■ PROBLEM DESCRIPTION
Only the lines below starting at the one that contains "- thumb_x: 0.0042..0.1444" and ending at the one that contains "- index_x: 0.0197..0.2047" are to be reproduced, exactly and with both ends kept.

[THE DATA Boundary: Start]

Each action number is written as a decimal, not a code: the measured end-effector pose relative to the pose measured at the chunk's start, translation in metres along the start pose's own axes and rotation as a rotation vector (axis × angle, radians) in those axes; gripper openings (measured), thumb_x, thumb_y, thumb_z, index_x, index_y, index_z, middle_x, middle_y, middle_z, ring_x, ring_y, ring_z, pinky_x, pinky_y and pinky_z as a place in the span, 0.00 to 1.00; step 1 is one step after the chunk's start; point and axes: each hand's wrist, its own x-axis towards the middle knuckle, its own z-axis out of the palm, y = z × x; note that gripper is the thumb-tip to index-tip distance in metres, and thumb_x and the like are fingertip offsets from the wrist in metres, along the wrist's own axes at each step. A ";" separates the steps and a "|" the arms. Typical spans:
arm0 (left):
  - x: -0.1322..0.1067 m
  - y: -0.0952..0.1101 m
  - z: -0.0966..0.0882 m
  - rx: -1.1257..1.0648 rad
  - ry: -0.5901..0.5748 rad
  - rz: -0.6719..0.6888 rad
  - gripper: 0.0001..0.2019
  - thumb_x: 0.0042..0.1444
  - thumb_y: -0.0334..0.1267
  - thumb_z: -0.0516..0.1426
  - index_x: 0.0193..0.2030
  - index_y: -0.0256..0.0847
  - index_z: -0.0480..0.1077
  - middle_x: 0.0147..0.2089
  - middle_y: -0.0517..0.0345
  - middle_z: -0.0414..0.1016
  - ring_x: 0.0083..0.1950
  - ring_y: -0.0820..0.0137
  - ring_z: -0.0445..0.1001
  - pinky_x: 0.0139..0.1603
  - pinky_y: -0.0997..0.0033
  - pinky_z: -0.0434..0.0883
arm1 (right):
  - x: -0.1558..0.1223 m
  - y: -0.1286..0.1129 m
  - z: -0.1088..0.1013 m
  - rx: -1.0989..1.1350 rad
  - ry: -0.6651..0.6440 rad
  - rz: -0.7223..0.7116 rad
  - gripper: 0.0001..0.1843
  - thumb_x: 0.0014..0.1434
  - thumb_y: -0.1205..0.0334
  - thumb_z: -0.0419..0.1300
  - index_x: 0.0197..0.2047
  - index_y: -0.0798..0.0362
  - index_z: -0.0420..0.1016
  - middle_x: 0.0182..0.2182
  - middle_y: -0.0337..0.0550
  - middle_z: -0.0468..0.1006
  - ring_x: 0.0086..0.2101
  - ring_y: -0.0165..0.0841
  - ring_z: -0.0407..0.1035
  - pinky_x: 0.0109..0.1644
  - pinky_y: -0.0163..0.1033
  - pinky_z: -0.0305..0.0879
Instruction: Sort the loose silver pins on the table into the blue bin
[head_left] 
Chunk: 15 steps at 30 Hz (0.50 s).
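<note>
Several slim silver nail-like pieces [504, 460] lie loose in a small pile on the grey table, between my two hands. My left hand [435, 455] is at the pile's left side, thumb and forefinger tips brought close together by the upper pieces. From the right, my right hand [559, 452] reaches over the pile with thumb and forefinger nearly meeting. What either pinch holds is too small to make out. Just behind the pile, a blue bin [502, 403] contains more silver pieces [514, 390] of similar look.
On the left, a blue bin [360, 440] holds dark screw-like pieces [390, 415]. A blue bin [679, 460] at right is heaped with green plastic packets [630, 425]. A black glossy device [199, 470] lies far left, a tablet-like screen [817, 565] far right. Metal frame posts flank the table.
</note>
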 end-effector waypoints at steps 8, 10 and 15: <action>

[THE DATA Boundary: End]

■ EXPECTED ANSWER
  - thumb_x: 0.0042..0.1444
  - thumb_y: -0.0334..0.1267
  - thumb_z: -0.0516..0.1426
  - index_x: 0.0193..0.2030
  - index_y: -0.0256..0.0847
  - index_z: -0.0480..0.1077
  - middle_x: 0.0147..0.2089
  - middle_y: -0.0517..0.0345
  - middle_z: -0.0414..0.1016
  - ring_x: 0.0083..0.1950
  - ring_y: -0.0820..0.0137
  - ring_z: -0.0445..0.1001
  - pinky_x: 0.0139..0.1603
  - pinky_y: -0.0997..0.0033
  - pinky_z: -0.0434..0.0883
arm1 (right):
  - x: -0.1558..0.1223 m
  - y: -0.1286..0.1129 m
  - z: -0.1088..0.1013 m
  - rx: -1.0989..1.1350 rad
  - ry: -0.6651..0.6440 rad
  - rz: -0.7223..0.7116 rad
  - gripper: 0.0001..0.1843
  - thumb_x: 0.0014..0.1434
  - thumb_y: -0.1205..0.0334
  - thumb_z: -0.0419..0.1300
  - index_x: 0.0197..0.2047

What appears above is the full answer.